_Source material_.

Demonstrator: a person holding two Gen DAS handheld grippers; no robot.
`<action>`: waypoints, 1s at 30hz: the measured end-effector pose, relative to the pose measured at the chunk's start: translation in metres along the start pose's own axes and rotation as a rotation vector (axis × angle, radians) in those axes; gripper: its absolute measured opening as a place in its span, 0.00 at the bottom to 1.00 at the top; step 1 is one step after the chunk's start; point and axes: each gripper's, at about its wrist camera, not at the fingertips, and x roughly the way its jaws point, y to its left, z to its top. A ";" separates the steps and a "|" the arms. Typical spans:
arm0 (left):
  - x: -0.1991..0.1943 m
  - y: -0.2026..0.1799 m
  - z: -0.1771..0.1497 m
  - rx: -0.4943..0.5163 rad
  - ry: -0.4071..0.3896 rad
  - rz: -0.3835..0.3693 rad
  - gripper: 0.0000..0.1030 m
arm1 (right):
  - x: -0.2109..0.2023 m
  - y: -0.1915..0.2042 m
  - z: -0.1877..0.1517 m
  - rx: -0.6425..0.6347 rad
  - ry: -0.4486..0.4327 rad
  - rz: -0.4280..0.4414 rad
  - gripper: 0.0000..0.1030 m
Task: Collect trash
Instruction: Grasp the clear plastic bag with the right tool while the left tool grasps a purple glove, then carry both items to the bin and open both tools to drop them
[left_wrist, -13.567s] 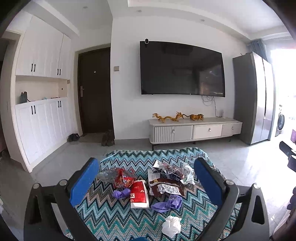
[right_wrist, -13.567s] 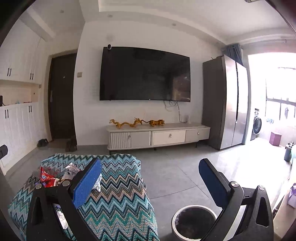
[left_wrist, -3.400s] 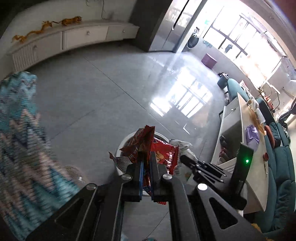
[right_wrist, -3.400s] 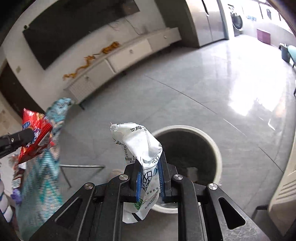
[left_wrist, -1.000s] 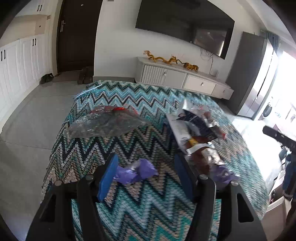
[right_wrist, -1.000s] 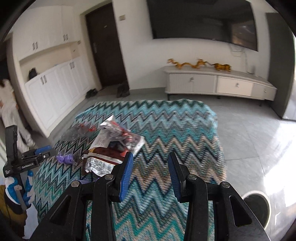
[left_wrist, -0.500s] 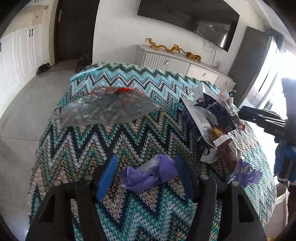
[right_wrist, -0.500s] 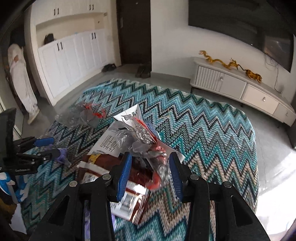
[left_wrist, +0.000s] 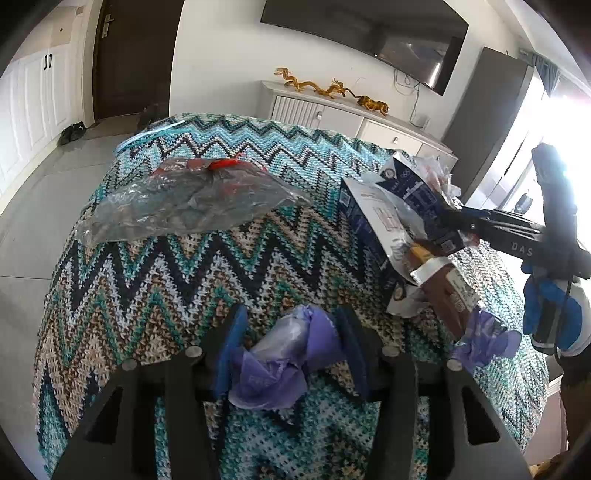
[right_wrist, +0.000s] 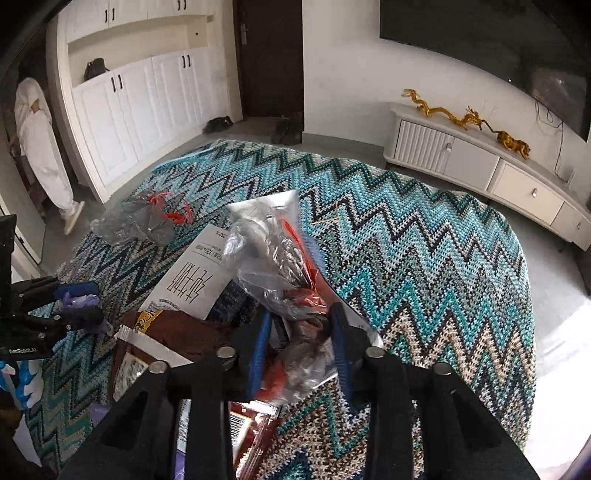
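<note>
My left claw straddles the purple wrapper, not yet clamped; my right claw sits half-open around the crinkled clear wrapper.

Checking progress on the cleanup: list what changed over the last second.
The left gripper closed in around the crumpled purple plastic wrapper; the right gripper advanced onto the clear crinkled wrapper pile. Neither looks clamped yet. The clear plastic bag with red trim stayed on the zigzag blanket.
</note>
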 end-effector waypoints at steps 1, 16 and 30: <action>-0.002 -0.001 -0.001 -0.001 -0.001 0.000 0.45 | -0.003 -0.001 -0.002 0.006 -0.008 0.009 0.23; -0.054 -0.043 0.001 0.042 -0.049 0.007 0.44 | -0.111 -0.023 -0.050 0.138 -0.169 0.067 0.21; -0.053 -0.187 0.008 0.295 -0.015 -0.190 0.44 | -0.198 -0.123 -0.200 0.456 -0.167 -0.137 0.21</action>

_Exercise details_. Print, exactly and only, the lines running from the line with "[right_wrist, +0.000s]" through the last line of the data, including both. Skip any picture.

_Task result_.
[right_wrist, +0.000s] 
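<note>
My left claw straddles the purple wrapper, not yet clamped; my right claw sits half-open around the crinkled clear wrapper.

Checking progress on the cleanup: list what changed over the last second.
The left gripper closed in around the crumpled purple plastic wrapper; the right gripper advanced onto the clear crinkled wrapper pile. Neither looks clamped yet. The clear plastic bag with red trim stayed on the zigzag blanket.
</note>
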 end-effector waypoints at steps 1, 16 and 30: <action>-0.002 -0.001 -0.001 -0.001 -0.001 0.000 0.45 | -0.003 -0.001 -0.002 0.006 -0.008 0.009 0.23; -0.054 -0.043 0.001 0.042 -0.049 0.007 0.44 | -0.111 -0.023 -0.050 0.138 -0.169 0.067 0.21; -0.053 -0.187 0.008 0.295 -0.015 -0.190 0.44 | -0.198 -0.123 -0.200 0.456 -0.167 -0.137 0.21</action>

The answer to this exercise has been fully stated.